B. All claims for accidental death arising under the terms of health and accident contracts where such contracts insure against accidental death shall be settled by the insurer within sixty days of receipt of due proof of death and should the insurer fail to do so without just cause, then the amount due shall bear interest at the rate of six percent per annum from date of receipt of due proof of death by the insurer until paid." (Emphasis provided.)
Appellants argue that by the very terms of the statute, the penalty provision applies only to insurers. Appellants then cite the definition of insurer found in LSA-R.S. 22:5(2). This provision reads:
*845 "(2) "Insurer" includes every person engaged in the business of making contracts of insurance, other than a fraternal benefit society. A reciprocal, an inter-insurance exchange or a Lloyds organization is an "insurer". Any person who provides an employee benefit trust as specified in R.S. 22:5(1) is an insurer."

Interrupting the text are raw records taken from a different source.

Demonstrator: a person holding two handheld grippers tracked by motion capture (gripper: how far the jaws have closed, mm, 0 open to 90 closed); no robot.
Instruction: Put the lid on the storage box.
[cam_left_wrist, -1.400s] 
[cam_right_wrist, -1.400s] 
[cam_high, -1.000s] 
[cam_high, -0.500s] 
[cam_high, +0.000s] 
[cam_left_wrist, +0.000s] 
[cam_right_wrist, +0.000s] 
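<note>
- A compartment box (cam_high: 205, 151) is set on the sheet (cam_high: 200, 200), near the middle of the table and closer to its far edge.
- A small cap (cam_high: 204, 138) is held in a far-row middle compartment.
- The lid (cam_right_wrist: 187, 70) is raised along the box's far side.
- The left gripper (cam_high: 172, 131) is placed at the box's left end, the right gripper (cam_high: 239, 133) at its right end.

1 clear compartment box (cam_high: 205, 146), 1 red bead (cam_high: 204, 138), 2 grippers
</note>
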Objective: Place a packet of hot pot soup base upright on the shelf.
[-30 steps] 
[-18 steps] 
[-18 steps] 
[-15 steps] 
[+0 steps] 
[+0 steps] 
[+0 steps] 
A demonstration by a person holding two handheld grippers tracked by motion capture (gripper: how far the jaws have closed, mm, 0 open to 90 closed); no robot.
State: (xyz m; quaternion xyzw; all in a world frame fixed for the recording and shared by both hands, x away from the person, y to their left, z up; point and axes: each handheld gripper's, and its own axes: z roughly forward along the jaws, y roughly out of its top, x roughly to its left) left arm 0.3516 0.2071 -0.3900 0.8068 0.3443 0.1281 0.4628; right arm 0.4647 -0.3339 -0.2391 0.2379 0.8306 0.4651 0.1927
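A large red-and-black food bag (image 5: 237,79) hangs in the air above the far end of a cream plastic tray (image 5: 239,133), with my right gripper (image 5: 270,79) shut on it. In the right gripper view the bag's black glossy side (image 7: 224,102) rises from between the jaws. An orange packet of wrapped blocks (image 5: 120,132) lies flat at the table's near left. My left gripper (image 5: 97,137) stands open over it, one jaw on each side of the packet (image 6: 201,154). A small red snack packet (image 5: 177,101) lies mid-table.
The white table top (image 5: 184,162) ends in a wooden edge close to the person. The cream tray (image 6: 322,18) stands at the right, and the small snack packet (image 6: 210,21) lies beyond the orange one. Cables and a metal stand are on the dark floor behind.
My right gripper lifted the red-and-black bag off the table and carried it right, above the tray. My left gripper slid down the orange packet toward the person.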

Appellants also cite Killebrew v. Abbott Laboratories, 359 So.2d 1275 (La.1978), a case decided before LSA-R.S. 22:657 was amended in 1979, where our Supreme Court had the occasion to interpret and apply LSA-R.S. 22:5(2) and stated on page 1279 that:
"Abbott is not `engaged in the business of making contracts of insurance' merely because it provides, through a trust, a long-term disability plan for its employees. Abbott does not offer the program primarily for profit, nor is the coverage of its own employees the result of advertisement or solicitation of insurance business from the general public or of holding itself out or doing business as a commercial insurer. See Metropolitan Police Retiring Assoc., Inc., 113 U.S.App.D.C. 168, 306 F.2d 775 (1962); Danna v. Comm'r of Ins., 228 So.2d 708 (La.App. 1st Cir. 1969); State ex rel. Farmer v. Monsanto Co., 517 S.W.2d 129 (Mo.1974); Mutual Life Ins. Co. of N. Y. v. N. Y. State Tax Comm., 32 N.Y.2d 348, 345 N.Y.S.2d 475, 298 N.E.2d 632 (1973). Accordingly, Abbott is not an `insurer' subject to the Insurance Code; therefore, La.R.S. 22:657 A is not applicable to Abbott. The courts below correctly denied penalties and attorney fees in the instant case."